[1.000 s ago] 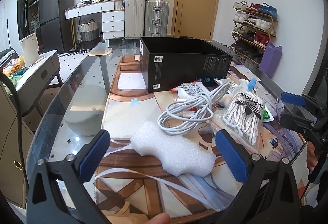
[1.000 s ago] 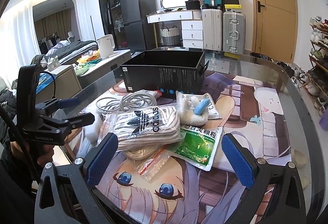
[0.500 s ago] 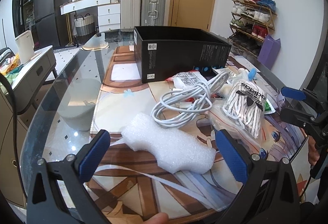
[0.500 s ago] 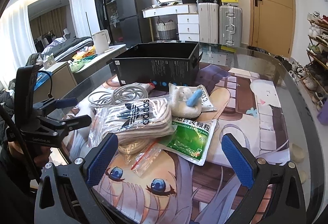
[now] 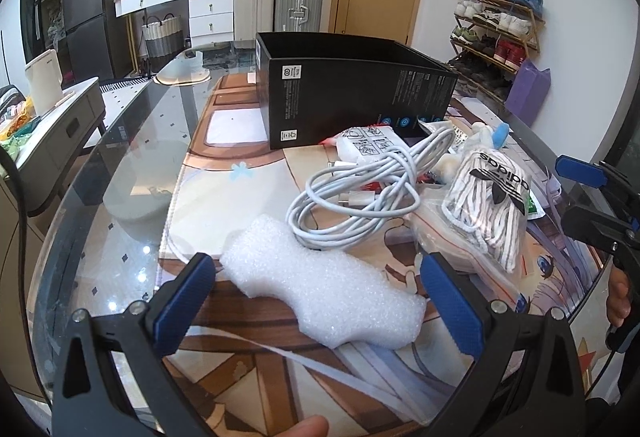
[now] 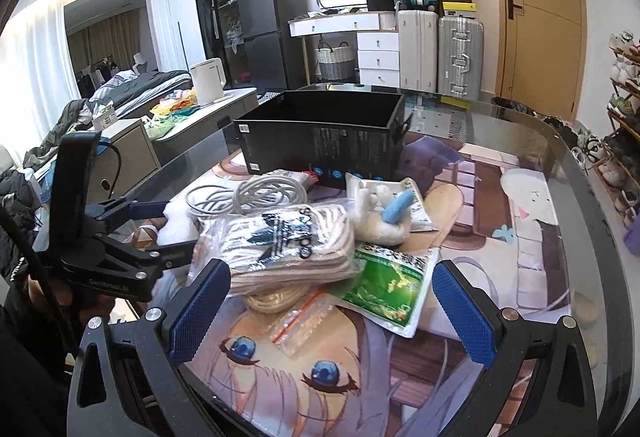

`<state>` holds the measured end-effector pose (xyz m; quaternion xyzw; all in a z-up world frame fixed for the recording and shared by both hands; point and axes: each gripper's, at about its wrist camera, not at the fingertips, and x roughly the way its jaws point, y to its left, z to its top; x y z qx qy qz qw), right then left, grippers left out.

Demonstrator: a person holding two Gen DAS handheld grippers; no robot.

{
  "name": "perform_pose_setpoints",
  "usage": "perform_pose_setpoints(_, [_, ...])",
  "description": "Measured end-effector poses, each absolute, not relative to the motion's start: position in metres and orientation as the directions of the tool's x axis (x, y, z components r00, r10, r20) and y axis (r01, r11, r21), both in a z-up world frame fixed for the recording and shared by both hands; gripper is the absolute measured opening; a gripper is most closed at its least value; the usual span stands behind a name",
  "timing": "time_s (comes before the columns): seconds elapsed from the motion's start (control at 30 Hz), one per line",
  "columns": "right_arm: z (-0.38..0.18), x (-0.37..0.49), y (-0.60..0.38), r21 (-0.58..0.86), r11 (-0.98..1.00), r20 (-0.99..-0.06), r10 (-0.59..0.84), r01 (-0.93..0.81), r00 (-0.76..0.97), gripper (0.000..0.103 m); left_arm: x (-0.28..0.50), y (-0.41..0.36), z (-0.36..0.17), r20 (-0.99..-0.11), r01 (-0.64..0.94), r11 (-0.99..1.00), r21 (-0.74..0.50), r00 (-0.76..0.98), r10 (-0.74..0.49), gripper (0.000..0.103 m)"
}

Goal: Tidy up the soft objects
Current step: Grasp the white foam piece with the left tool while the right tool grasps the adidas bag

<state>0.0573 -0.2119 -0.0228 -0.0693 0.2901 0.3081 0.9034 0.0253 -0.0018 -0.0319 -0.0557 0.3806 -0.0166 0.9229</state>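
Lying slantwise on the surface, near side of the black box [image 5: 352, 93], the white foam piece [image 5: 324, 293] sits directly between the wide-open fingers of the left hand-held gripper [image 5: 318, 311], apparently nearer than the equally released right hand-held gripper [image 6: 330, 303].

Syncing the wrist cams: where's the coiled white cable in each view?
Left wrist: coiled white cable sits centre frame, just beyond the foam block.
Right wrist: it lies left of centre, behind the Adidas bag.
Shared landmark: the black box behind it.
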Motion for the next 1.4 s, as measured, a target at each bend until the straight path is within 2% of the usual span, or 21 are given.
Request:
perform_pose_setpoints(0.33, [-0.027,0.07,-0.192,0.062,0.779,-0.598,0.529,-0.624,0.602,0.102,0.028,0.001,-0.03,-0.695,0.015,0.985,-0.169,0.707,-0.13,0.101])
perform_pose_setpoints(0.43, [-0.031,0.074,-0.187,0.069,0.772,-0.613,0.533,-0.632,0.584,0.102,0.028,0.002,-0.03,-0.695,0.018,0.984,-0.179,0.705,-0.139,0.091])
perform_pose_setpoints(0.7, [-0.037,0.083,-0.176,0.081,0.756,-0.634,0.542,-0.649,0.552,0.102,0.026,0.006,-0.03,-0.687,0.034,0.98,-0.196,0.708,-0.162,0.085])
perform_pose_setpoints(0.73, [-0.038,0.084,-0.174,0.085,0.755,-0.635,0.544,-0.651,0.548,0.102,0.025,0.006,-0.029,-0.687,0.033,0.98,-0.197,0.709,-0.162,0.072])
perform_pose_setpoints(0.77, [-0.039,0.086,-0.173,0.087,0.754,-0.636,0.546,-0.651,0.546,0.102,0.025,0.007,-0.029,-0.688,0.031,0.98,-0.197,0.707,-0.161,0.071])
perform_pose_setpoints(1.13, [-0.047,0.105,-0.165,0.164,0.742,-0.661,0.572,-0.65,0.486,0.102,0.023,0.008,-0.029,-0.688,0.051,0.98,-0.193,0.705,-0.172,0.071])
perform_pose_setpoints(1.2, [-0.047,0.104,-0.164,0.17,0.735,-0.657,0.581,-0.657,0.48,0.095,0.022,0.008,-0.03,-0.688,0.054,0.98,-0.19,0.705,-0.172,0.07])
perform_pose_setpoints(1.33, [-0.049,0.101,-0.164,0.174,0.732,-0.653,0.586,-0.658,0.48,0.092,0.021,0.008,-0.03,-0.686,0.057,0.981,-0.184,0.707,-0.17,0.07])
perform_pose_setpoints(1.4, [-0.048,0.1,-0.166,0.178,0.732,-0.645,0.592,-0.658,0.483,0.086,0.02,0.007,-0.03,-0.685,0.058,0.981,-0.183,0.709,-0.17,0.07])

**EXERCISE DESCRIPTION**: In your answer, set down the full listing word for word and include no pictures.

**WRITTEN ANSWER**:
[1.000 s ago] 
[1.000 s ago] 
[0.500 s ago] 
[0.500 s ago] 
[now] 
[now] 

`<state>` holds the measured end-effector pose (xyz m; quaternion xyzw; all in a z-up world frame fixed for the recording and shared by both hands; point and axes: each gripper's, at about its wrist camera, not at the fingertips, and x roughly the way its jaws point, y to its left, z to its top; x y z qx qy qz qw), right then left, grippers left out.

Demonstrator: a person holding two Gen DAS handheld grippers; no robot.

{
  "name": "perform_pose_setpoints",
  "usage": "perform_pose_setpoints(_, [_, ...])",
  "description": "Measured end-effector poses, each absolute, not relative to the motion's start: position in metres and orientation as the directions of the tool's x axis (x, y, z components r00, r10, r20) and y axis (r01, r11, r21), both in a z-up world frame fixed for the recording and shared by both hands; gripper is the absolute measured opening; a gripper is most closed at its least value; the usual span stands behind a name",
  "timing": "time_s (comes before the columns): seconds elapsed from the motion's start (control at 30 Hz), one per line",
  "columns": "right_arm: z (-0.38..0.18), x (-0.37..0.49), y (-0.60..0.38), r21 (-0.58..0.86), r11 (-0.98..1.00), r20 (-0.99..-0.06), r10 (-0.59..0.84), r01 (-0.93..0.81), r00 (-0.76..0.97), gripper (0.000..0.103 m); left_arm: x (-0.28..0.50), y (-0.41..0.36), z (-0.36..0.17), r20 (-0.99..-0.11), r01 (-0.64..0.94), r11 (-0.99..1.00), r21 (-0.74..0.50), r00 (-0.76..0.98), r10 (-0.74..0.49), gripper (0.000..0.103 m)"
}

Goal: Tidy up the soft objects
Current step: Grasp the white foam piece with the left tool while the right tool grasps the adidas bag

<state>0.0573 -0.2119 -0.0228 -0.0693 0.2901 0.3081 0.9034 0.0253 -0.0018 -0.0319 -0.0557 0.3806 -0.0166 0.9229</state>
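Lying slantwise on the surface, near side of the black box [image 5: 352, 93], the white foam piece [image 5: 324, 293] sits directly between the wide-open fingers of the left hand-held gripper [image 5: 318, 311], apparently nearer than the equally released right hand-held gripper [image 6: 330, 303].

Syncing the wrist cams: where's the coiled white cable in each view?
Left wrist: coiled white cable sits centre frame, just beyond the foam block.
Right wrist: it lies left of centre, behind the Adidas bag.
Shared landmark: the black box behind it.
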Motion for the next 1.4 s, as measured, a target at each bend until the straight path is within 2% of the usual span, or 21 are given.
Request:
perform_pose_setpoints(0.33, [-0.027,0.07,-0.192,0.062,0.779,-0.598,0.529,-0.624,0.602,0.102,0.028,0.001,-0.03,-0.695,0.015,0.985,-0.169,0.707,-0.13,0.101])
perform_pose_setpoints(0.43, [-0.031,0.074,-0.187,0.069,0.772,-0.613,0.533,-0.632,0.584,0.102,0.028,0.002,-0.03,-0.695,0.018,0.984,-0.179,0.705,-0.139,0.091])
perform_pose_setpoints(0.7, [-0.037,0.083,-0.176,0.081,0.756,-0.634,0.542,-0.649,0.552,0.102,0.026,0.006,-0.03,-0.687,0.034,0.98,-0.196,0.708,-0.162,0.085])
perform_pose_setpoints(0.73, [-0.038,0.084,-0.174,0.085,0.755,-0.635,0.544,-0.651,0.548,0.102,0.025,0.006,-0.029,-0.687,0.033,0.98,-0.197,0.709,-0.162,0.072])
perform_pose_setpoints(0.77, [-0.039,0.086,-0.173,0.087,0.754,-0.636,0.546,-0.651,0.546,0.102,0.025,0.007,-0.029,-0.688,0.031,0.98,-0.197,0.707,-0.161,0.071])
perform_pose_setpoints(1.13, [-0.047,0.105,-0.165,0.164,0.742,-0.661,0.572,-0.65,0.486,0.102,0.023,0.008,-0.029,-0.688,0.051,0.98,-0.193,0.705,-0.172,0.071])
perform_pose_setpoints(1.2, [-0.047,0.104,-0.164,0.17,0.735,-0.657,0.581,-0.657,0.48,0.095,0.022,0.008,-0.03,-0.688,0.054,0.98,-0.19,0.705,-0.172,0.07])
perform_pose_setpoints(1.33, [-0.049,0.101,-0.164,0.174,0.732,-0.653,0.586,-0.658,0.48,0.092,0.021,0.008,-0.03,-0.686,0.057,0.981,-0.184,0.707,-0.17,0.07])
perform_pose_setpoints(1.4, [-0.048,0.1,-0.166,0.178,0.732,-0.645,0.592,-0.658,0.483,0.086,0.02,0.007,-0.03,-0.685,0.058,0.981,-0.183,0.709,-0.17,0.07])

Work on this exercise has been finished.